Is anyone else bothered by the claim that there "is a 100% chance that the new version is better than the current one" shown by using bootstrap? Maybe I've just never come across such a use of bootstrap through my encounters with statistics. I know it as a tool for resampling from a population to build up properties of your estimator (mean, variance, what have you) when all you have is a dataset and no clue about the actual distribution. When I saw bootstrap with that probabilistic claim, I thought the author would calculate a bootstrapped (100-x)% confidence interval for both the current and the new weights: and if the intervals didn't overlap with one another then you can claim with (100-x)% certainty that one is better than the other. But the author creates a new statistic that is a function of both datasets; Z_i = 1 if new is better than current on iteration i (on a random subset of data) else 0, and for all N=10000 iterations Z_i = 1. The chance/probabilistic claim made of new being better than current is based on the fact that no variation was seen on Z_i (I'm also kind of skeptical that out of so many iterations with random subsets that each time the new weights were better than the current). I think at most you can say that you simulated subsets of the data and 100% of the time new > current; the current claim leads me to believe there's inference that isn't there.

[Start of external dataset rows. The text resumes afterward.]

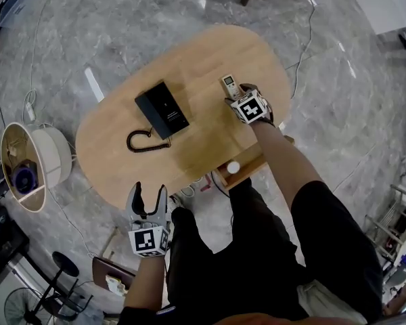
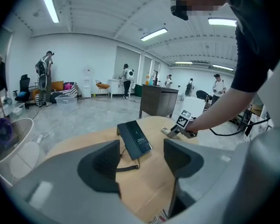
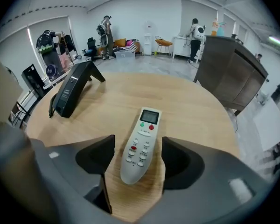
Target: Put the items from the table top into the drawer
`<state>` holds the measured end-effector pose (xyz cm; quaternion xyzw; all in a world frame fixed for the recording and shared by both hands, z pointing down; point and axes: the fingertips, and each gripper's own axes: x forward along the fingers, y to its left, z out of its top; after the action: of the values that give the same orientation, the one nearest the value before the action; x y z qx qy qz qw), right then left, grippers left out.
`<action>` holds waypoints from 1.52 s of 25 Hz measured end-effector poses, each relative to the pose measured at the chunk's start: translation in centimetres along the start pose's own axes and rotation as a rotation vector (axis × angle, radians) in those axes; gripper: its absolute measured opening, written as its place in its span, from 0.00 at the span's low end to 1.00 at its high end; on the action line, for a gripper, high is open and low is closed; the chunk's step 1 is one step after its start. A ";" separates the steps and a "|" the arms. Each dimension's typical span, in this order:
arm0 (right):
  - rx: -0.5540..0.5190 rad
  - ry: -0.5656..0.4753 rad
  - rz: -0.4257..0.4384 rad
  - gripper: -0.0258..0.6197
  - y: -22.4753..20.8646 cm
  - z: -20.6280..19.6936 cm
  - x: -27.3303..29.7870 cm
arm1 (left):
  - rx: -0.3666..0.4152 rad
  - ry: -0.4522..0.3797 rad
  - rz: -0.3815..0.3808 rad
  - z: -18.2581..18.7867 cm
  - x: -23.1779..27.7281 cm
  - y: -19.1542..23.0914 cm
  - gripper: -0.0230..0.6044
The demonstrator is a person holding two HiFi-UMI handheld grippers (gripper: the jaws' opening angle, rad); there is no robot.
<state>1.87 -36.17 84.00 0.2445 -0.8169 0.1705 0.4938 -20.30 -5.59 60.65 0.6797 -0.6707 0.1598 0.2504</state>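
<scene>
A white remote control (image 1: 229, 85) (image 3: 140, 144) lies on the oval wooden table (image 1: 189, 53), towards its right side. My right gripper (image 1: 233, 99) (image 3: 137, 161) is open, with one jaw on each side of the remote's lower half and a small gap on both sides. A black desk device (image 1: 162, 109) (image 2: 136, 139) (image 3: 71, 93) with a coiled cord (image 1: 141, 141) sits at mid-table. My left gripper (image 1: 150, 193) (image 2: 141, 160) hangs open and empty off the table's near edge. A wooden drawer (image 1: 257, 165) with a white knob (image 1: 233, 167) sticks out under the near right edge.
A round white shade or bin (image 1: 34, 164) stands on the floor at the left, with cables (image 1: 30, 103) nearby. A brown seat (image 1: 111, 273) is below my left gripper. A dark cabinet (image 3: 233, 78) stands beyond the table. Several people are at the room's back.
</scene>
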 end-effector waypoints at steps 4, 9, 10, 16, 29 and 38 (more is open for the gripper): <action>0.027 0.048 -0.009 0.49 -0.3 -0.4 0.8 | -0.013 0.003 0.014 -0.3 -0.8 1.2 0.51; 0.056 0.062 -0.006 0.42 -0.8 -0.3 0.8 | -0.047 0.013 0.029 -1.5 -1.7 1.9 0.50; 0.060 0.067 0.002 0.41 -0.8 -0.4 0.8 | -0.050 0.017 0.028 -1.8 -1.8 1.8 0.50; 0.121 0.013 0.001 0.41 -1.6 0.3 -0.6 | -0.050 0.012 0.004 -2.0 -2.1 0.8 0.50; 0.228 -0.179 0.112 0.41 2.1 -6.1 -11.9 | 0.000 0.020 -0.096 -0.6 -1.0 -2.6 0.50; -0.079 0.001 0.173 0.41 8.8 -19.0 -14.8 | 0.018 0.055 -0.150 -0.5 -0.7 -5.3 0.50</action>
<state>16.48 -15.64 79.14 0.1533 -0.8409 0.1800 0.4868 -15.04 -4.84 60.03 0.7256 -0.6093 0.1652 0.2737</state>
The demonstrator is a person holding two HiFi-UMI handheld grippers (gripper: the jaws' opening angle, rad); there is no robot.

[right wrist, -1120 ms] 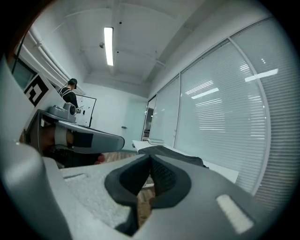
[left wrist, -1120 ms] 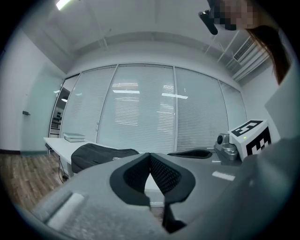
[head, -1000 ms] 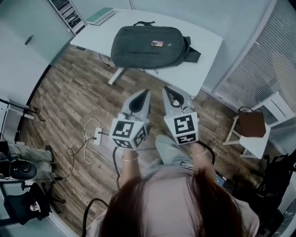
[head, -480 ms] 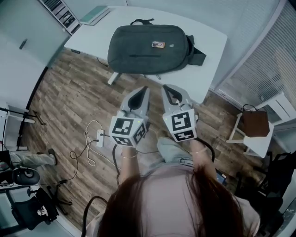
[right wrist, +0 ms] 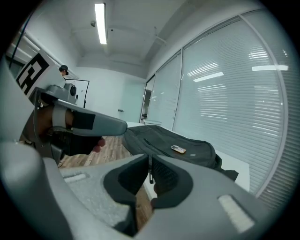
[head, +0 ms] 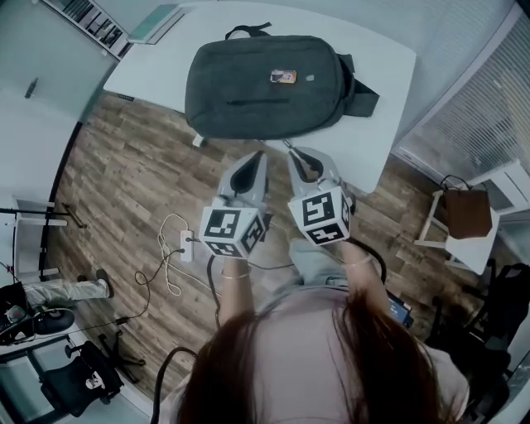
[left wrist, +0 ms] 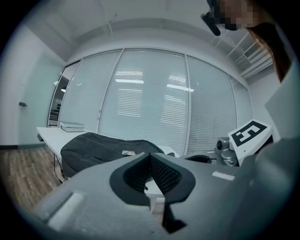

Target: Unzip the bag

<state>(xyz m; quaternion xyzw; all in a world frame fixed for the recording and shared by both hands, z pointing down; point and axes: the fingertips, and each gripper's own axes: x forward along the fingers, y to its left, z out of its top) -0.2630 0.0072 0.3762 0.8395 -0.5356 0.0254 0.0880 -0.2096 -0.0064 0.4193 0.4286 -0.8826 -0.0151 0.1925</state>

Maybe I should just ask one of my past stats profs. Open to someone enlightening me.

1 comments

A quantile-based confidence interval from bootstrapping can yield a 100% confidence interval that does not contain 0, i.e., with 100% of cases positive/negative. But that does not (necessarily) mean that there is a 100% chance that the new version is better than the old one. Confidence intervals are not Bayesian credible intervals and cannot be treated as such. (That said, making some certain assumptions about the underlying model can in some times allow one to treat nonparametric bootstraps in such a way.)
Right. The author finds 100% of the time for his current dataset but makes a statement that implies some certainty or inference on future cases. Like taking 100 men, 100 women and finding that 100 randomly matched pairs had the man taller than the woman 100 times, and making the claim that there is a 100% chance that men are taller than women.

The more I type the more I realize how pedantic this is, but we're emphasized in stats to pay extra attention to the conclusions we draw from the data we analyze.